In 1893, a physician, George F. Shrady, M.D., published a report in the Medical Record, Vol. 44, and shared that he investigated the dime museum case of “the man with the broken neck,” Barney Baldwin, and that he found a large, heavy, middle-aged man, with his head in a cage, which had a brace attachment.  Barney refused to allow the doctor to touch his neck at all.  Even offering Barney money if he would be examined, Barney refused.  Dr. Shrady then wrote to physicians in Birmingham, Alabama, where the accident occurred, some of whom have been there all their lives, yet none had any knowledge of Barney.

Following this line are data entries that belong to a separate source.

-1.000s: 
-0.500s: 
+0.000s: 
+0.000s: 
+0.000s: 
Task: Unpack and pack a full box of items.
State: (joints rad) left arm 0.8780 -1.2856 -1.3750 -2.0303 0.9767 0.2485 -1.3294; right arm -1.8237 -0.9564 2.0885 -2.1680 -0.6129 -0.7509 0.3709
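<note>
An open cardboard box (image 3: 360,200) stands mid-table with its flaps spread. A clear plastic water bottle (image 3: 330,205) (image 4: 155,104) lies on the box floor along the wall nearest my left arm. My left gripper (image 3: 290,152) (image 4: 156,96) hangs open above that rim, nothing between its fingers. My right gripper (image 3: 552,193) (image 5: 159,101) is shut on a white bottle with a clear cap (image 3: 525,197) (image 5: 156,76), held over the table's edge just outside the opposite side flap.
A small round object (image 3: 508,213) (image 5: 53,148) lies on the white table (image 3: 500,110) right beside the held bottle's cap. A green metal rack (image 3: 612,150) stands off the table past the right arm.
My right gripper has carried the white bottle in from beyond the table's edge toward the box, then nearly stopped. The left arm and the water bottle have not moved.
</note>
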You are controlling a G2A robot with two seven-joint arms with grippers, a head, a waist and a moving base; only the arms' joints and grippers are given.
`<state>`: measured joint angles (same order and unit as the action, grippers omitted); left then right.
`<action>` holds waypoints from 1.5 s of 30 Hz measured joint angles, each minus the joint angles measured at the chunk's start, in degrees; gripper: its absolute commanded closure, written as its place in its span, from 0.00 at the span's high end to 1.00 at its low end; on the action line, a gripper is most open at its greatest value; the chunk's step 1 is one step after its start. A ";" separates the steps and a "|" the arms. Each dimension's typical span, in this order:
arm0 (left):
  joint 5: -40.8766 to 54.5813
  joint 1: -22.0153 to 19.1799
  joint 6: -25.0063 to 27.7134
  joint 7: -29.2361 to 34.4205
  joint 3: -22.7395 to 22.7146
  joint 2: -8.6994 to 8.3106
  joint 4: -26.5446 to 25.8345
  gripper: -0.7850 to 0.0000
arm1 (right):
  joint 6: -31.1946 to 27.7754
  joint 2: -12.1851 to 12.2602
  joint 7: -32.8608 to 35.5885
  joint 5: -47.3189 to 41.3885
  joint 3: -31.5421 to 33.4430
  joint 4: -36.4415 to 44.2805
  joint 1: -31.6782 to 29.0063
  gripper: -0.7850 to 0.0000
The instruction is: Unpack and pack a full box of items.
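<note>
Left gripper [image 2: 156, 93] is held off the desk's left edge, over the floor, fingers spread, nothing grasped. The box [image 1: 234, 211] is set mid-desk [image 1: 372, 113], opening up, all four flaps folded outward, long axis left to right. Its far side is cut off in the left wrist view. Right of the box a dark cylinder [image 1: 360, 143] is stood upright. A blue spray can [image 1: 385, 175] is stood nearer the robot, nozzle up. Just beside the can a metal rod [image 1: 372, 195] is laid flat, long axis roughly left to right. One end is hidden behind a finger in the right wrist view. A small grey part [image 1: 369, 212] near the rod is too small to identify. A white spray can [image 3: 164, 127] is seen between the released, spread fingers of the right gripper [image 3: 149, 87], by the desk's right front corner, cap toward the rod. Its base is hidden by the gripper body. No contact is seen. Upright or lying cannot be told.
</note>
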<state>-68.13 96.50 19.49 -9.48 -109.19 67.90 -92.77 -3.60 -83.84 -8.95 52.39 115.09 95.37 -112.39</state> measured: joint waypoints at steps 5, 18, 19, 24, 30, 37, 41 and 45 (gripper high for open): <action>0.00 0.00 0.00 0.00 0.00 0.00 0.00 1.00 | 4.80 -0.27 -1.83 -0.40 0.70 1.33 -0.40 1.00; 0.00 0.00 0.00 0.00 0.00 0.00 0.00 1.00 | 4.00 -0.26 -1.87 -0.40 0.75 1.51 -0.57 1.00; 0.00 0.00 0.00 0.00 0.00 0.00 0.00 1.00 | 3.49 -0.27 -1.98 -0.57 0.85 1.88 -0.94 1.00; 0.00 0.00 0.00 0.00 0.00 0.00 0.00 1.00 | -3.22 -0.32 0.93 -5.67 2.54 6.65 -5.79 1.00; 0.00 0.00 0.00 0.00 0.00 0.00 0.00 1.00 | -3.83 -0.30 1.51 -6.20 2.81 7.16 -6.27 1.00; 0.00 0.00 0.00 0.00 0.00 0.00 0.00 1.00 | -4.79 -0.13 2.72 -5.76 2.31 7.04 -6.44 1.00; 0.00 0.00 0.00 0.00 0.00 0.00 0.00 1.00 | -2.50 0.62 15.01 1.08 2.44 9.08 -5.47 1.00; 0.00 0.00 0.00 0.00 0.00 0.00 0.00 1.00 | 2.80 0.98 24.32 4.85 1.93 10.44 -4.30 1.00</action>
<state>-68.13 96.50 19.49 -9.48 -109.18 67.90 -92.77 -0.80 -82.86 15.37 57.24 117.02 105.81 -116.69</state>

smaller-cropped-1887-nov-20-chicago-daily-tribune-illinoisChicago Daily Tribune, Chicago, Illinois
November 20, 1887

As someone who was known throughout the world as the luckiest man to be alive, when it came to family and matters of the heart, it seemed Barney wasn’t very lucky at all.

In an early newspaper article it was mentioned that Barney’s wife traveled with him and described her as “an attentive little lady, with Minnie Maddern hair.” According to Barney, his wife’s attentions turned towards someone else in 1891.  While he was exhibiting with the Washburn & Arlington Circus, his wife took off  with Jack Griffin, also known as Circus Jack.  Barney traveled to Milwaukee, Wisconsin in search of his wife and children and while there became so despondent that he attempted suicide by poison.

1891-sep-29-neck-and-heart-broken-kinks-saved-him-the-sun-new-york-new-york-pg-3
The Sun, New York, New York
September 29, 1891

Still brooding over the actions of his run-away wife, Barney again attempted suicide in October while he was jailed in Des Moines, Iowa, due to delirium and tremors.  He first butted his head against a wall and then, after arming himself with a revolver he grabbed from an officer’s pocket, attempted to shoot himself.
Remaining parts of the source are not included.